Market power matters

It’s the clash of titans.

In January the Massachusetts the Group Insurance Commission (GIC) — the state agency that provides health insurance to nearly a half-million public employees, retirees, and their families — voted to cap provider payments at 160% of Medicare rates. Ignoring Medicare (~1M enrollees) and Medicaid (~1.6M enrollees), the GIC is the largest insurance group in the state.  According to reporting from The Boston Globe, the cap would be binding on a small number of concentrated providers, including Partners HealthCare, one of the largest hospital systems in the state.

David Anderson summed the development up perfectly.

The core of the fight is a big payer (the state employee plan) wants to use its market power to get a better rate from a set of powerfully concentrated providers who have used their market power to get very high rates historically.

Anderson also pointed to a relevant, recent study that illustrates how a specific payer’s and provider’s market power jointly affect prices. In Health Affairs, Eric Roberts, Michael Chernew, and J. Michael McWilliams studied the phenomenon directly, which has rarely been done. Most prior work aggregate market power or prices across providers or payers in markets.

Their source of price data was FAIR Health, which includes claims data from about 60 insurers across all states and D.C. In a county-level analysis, the authors crunched 2014 data for just ten of those insurers that offered PPO and POS plans and that did not have solely capitated contracts. These ten insurers represent 15% of commercial market enrollment. They then looked at prices paid by these insurers to providers in independent office settings for evaluation and management CPT codes 99213, 99214, and 99215. These span moderate length visits to longer visits for more complex patients and collectively represent 21% of FAIR Health captured claims.

They computed insurer market share based on within-county enrollment. They computed a provider group’s market share as the county proportion of provider taxpayer identification numbers (TIN) associated with that group’s National Provider Identifier (NPI) — basically the size of group in terms of number of physicians.

Some of the findings are illustrated in the charts below and are largely consistent with expectations. For all three CPT codes, insurers with greater market shares tend to pay lower prices. That’s shown just below. The biggest price drop occurs when moving from <5% to 5-15% market share. Greater market share than that is associated with still lower prices, but not by as much. For example, insurers with <5% market share pay an average of $86 for CPT code 99213; insurers with 5-15% market share pay 18% less and insurers with ≥15% just a few percent less than that. It’s roughly the same story for other CPT codes.

That tells the expected story of payer market power, but what about providers? The authors also look at that, and one of their sets of results is illustrated in the chart below, for CPT code 99213. Again, greater insurer market power is associated with lower prices — you can see that within each of the three sets of colored bars.
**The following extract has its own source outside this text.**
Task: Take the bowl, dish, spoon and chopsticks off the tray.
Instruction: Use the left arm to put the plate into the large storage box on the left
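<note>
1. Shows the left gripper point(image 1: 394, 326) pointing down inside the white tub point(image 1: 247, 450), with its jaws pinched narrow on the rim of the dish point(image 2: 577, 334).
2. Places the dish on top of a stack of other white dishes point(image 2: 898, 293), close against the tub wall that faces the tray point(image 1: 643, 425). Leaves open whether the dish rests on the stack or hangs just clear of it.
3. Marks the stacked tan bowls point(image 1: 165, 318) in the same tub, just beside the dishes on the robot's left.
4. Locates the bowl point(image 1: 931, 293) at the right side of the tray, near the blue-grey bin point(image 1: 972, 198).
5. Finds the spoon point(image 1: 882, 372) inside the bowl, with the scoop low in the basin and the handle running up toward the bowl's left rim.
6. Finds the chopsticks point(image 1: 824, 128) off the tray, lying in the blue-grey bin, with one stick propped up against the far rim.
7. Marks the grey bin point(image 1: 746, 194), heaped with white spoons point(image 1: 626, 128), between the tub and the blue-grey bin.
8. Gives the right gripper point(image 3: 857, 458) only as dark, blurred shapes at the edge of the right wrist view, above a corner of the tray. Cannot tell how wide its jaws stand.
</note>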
Each of those sets is for prices is for a different level of provider market share, 0 to 5%, ≥5 to 15%, and ≥15%. As one would expect, greater provider market share is associated with higher prices. Among providers with 0-5% market shares, the average CPT 99213 price is $88 for insurers with market shares of <5%, $72 for insurers with ≥5 to <15% market shares and $70 for insurers with market shares ≥15%. Among larger provider groups, with market shares ≥15%, price levels are higher: the average price for insurers with market shares of <5% is $97, for insurers with ≥5 to <15% market shares, it’s $86, and for insurers with market shares ≥15% percent it’s $76.

The results are similar for the other two CPT codes: higher prices are independently associated with greater provider market share and lower insurer market share.

From the research literature, we’ve long known that provider consolidation leads to higher prices. One of the arguments for insurer consolidation is to push prices downward. However, that doesn’t imply that the right policy approach to high health care prices is greater insurer market power, as there’s no guarantee that dominant insures will pass lower prices onto consumers. Minimum medical loss ratio regulations that would limit insurer relative profit margins don’t necessarily help because they could encourage a dominant insurer to keep price levels higher to extract higher absolute profits.

However, other approaches that push prices downward can help consumers as well. One example is reference pricing. Other approaches include price transparencyhigher consumer cost sharing, and narrowing of networks. (Not all of these have been shown to consistently achieve their intended results.) These are not mutually exclusive approaches. The GIC, in addition to flexing its market power to push prices downward, has also offered narrow network plans that have saved enrollees substantially.

For lowering health care prices, there are a lot of tools in the toolbox. But history suggests we haven’t settled on ones that both work and that patients and other stakeholders are willing to tolerate for long. Continued experimentation and analysis is essential.